ASSIGNMENT.
The expected output is exactly the lines below, starting at the line with "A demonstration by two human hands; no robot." and ending at the line with "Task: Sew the", both included; no other line belongs in it.

LISTED RECORDS.
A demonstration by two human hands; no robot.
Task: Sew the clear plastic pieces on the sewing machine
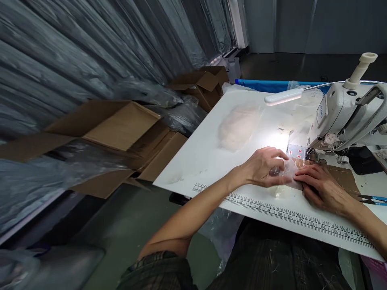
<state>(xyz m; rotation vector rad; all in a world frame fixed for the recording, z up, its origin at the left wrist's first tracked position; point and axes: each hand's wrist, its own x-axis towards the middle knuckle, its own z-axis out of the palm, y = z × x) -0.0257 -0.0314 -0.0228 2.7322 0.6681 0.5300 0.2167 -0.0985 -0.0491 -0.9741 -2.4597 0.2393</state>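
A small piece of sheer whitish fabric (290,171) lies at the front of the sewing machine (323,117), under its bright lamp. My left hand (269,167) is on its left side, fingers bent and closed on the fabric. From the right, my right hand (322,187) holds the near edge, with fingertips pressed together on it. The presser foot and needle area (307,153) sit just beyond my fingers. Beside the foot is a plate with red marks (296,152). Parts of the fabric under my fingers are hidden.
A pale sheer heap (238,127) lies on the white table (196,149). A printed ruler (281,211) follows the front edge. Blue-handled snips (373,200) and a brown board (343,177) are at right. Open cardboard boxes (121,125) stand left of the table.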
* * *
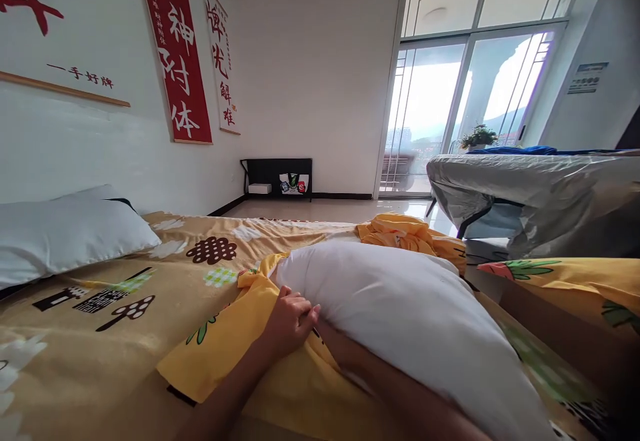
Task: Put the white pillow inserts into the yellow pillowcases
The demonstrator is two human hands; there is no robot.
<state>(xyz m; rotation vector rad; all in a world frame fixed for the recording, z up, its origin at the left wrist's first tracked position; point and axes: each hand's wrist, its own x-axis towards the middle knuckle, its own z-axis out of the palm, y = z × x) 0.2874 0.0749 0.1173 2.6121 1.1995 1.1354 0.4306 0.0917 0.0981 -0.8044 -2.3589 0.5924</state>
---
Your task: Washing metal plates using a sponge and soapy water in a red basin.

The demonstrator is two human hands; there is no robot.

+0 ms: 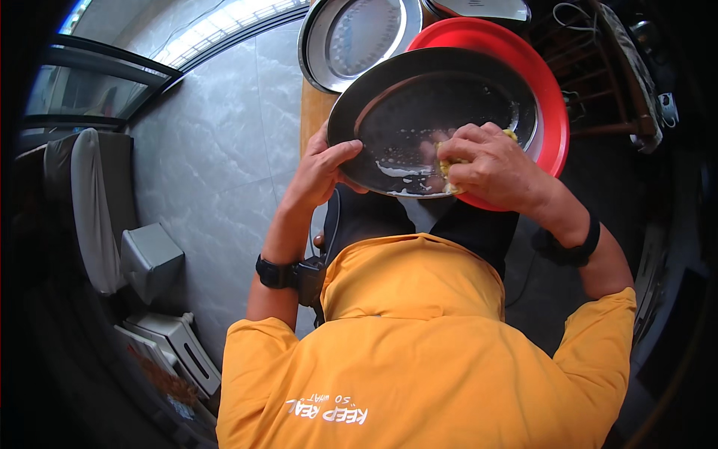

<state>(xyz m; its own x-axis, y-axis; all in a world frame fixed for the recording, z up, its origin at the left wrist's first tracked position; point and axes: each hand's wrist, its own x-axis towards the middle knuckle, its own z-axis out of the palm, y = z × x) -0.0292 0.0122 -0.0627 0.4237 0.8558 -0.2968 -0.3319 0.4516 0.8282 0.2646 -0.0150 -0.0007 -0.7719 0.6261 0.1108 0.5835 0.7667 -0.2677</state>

OUTPUT.
A demonstration by two human hands; no robot.
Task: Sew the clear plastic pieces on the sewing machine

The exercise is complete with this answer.